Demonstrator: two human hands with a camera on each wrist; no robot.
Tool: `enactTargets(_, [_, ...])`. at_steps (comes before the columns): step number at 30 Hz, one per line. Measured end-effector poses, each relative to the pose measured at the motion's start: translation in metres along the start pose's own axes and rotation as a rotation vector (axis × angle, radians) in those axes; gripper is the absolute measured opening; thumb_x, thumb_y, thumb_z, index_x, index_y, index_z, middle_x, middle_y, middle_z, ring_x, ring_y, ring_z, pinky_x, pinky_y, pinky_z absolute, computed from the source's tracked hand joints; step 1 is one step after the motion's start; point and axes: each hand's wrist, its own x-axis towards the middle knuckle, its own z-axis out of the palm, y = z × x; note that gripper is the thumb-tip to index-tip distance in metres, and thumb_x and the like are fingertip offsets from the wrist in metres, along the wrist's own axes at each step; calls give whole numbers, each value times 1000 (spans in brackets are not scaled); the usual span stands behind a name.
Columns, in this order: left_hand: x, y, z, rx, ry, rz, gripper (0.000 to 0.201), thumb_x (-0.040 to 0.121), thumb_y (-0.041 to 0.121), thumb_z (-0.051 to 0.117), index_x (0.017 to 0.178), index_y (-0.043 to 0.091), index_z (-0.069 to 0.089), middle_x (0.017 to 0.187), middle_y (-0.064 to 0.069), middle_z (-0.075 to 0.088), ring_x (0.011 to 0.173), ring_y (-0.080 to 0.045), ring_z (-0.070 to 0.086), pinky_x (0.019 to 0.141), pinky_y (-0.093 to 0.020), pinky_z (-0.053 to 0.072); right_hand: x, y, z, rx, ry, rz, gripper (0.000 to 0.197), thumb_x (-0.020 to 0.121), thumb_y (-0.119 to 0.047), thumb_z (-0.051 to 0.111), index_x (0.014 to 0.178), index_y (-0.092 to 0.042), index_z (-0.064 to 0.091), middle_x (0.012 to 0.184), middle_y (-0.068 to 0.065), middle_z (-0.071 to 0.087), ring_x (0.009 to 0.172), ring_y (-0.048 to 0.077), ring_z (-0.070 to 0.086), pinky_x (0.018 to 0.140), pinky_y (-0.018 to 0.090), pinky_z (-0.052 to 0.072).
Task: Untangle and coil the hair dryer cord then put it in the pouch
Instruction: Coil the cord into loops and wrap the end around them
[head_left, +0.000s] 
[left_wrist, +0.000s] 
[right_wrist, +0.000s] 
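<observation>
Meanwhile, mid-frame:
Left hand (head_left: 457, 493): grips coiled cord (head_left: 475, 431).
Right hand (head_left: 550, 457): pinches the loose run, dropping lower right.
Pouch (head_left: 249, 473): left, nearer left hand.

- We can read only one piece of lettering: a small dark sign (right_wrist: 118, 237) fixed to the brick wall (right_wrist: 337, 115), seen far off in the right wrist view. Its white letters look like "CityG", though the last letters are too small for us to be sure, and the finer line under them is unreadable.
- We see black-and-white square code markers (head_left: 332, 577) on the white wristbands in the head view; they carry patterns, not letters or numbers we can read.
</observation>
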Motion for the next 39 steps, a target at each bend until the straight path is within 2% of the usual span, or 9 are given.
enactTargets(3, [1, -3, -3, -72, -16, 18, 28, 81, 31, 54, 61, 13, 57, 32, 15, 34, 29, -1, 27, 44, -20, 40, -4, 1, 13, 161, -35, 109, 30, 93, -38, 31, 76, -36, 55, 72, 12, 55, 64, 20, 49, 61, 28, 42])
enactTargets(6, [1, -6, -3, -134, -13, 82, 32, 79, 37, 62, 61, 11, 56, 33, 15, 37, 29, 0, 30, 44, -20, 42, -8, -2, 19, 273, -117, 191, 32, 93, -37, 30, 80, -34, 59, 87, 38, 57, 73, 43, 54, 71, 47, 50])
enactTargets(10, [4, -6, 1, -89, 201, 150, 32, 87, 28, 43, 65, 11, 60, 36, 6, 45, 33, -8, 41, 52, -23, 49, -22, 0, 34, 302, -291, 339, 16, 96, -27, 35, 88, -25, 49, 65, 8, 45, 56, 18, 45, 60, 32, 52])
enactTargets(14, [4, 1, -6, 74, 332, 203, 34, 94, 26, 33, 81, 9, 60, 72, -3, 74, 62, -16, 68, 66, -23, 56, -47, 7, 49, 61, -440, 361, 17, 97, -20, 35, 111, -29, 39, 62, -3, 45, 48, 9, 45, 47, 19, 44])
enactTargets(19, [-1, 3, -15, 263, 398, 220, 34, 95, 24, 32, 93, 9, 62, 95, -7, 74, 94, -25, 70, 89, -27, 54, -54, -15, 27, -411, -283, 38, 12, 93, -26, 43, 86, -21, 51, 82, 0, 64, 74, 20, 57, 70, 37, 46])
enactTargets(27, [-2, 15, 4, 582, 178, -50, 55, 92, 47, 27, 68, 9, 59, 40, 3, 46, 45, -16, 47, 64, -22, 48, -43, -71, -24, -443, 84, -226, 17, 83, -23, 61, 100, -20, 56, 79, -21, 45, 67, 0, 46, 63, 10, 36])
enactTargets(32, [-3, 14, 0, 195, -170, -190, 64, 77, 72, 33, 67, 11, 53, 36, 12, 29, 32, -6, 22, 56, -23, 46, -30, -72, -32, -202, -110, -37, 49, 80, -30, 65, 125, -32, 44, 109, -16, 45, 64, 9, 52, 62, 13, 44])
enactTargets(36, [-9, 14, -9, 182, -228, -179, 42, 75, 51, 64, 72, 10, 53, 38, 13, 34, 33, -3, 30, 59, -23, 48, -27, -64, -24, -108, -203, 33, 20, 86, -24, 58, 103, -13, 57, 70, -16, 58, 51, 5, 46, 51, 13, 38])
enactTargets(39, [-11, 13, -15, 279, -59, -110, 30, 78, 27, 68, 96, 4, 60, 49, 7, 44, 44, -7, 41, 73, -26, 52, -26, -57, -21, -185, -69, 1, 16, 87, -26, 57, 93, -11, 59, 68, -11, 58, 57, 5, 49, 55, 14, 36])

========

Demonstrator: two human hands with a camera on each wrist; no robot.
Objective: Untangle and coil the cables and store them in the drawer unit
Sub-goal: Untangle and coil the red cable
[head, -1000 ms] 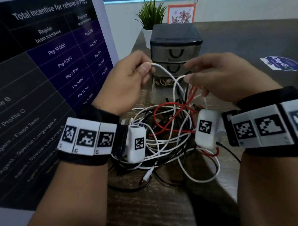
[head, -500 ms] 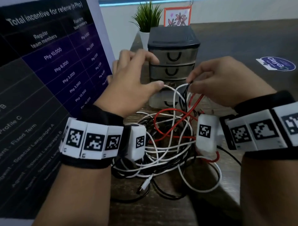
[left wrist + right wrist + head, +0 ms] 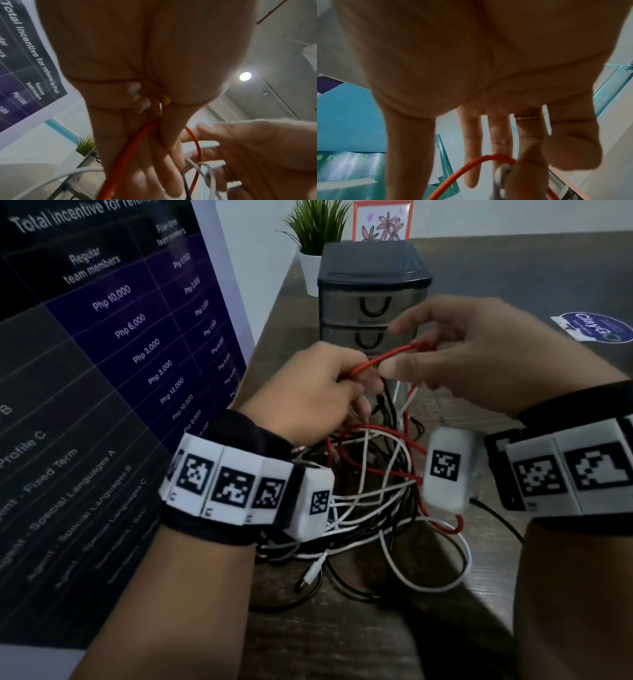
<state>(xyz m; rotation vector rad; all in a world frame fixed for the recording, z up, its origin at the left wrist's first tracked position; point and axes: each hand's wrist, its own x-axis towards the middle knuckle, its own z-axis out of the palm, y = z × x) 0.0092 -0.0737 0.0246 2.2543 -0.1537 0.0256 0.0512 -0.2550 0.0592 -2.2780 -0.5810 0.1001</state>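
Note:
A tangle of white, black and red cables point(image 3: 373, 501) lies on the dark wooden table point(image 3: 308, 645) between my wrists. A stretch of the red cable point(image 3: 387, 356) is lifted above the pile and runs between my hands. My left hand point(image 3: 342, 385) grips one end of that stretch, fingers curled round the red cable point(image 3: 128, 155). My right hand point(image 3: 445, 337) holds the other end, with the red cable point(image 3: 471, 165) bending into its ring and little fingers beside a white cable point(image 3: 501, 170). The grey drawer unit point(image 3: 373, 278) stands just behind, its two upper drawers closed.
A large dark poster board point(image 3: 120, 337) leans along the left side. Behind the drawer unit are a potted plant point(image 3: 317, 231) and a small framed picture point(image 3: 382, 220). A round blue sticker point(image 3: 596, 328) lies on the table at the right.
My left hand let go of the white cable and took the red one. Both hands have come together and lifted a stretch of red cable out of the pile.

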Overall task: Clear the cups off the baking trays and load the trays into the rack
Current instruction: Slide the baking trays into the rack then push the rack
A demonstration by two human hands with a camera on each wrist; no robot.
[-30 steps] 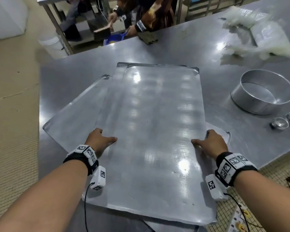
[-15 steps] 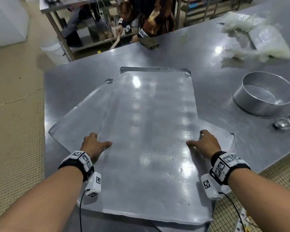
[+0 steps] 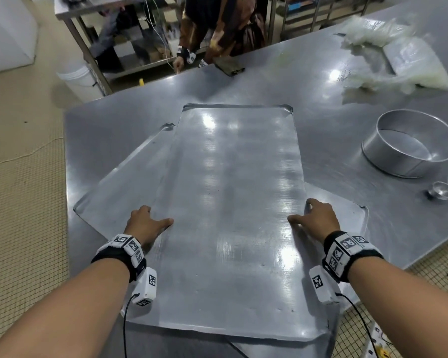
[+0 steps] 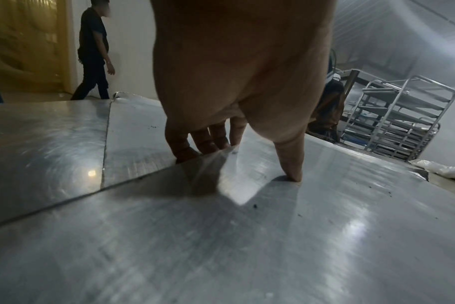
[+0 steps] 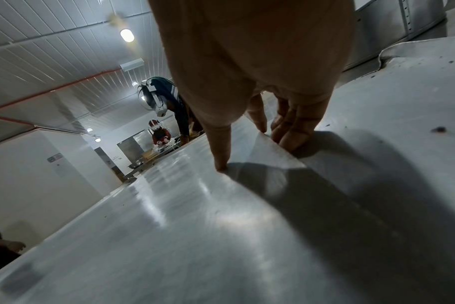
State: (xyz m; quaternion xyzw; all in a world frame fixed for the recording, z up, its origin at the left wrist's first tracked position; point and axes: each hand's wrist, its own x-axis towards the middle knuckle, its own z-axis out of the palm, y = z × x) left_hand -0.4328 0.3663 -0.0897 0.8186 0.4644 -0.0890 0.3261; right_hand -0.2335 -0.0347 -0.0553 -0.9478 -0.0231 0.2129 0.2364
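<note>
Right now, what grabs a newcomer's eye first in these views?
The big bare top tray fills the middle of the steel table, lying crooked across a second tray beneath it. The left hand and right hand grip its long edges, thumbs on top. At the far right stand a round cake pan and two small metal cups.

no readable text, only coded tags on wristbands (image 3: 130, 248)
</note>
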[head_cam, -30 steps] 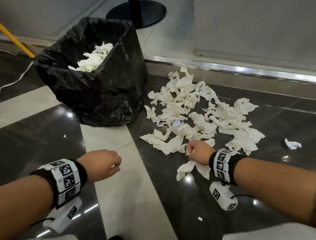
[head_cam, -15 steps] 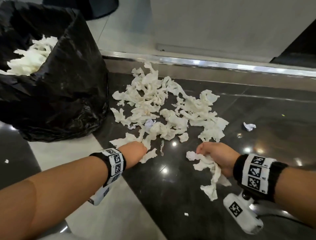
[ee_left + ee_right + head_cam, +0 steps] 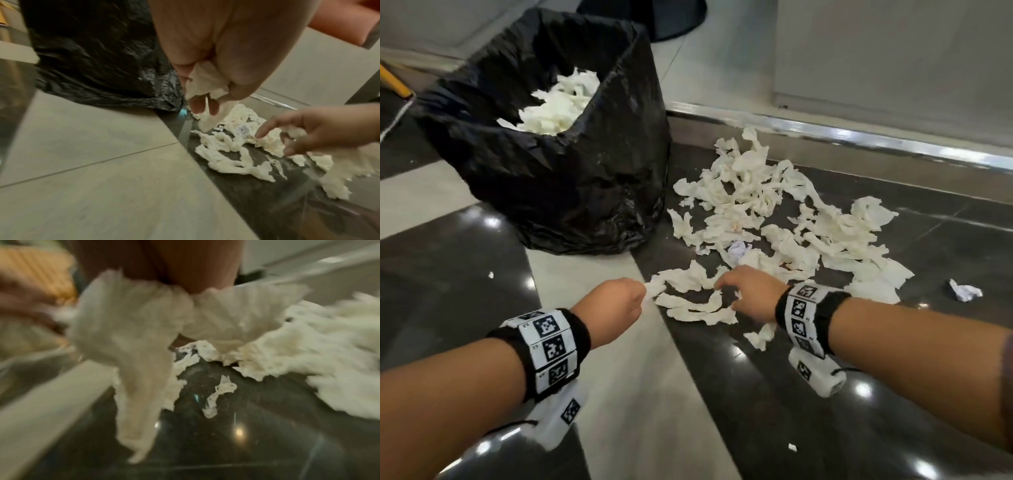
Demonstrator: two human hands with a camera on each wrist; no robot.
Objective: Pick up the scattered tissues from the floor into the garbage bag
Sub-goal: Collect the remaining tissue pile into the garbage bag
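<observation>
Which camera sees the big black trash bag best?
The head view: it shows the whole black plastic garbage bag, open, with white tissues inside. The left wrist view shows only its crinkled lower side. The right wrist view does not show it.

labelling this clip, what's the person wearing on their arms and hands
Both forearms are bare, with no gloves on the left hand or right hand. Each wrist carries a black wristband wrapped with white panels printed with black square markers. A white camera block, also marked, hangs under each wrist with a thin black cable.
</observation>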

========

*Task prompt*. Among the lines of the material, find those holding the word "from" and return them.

*Task result*.
Tool: `enactTargets(_, [_, ...])`. at_steps (comes before the columns): step number at 30 Hz, one per line. Measured end-effector poses, each relative to the pose measured at the motion's start: translation in metres along the start pose's own axes and rotation as a rotation vector (axis × angle, radians) in those axes; gripper is the absolute measured opening; thumb_x, thumb_y, thumb_z, index_x, index_y, index_z, middle_x, middle_y, middle_z, ring_x, ring_y, ring_z, pinky_x, pinky_y, pinky_z absolute, computed from the source's tracked hand joints; step 1 is one step after the motion's start; point and axes: each hand's wrist, its own x-axis towards the middle knuckle, its own z-axis out of the palm, y = z × x; note that gripper is the thumb-tip to index-tip distance in metres, and thumb_x and the like are fingertip offsets from the wrist in metres, along the wrist's own axes at each step; calls give whole numbers, each value times 1000 (spans in brackets are not scaled); the usual span stands behind a name.
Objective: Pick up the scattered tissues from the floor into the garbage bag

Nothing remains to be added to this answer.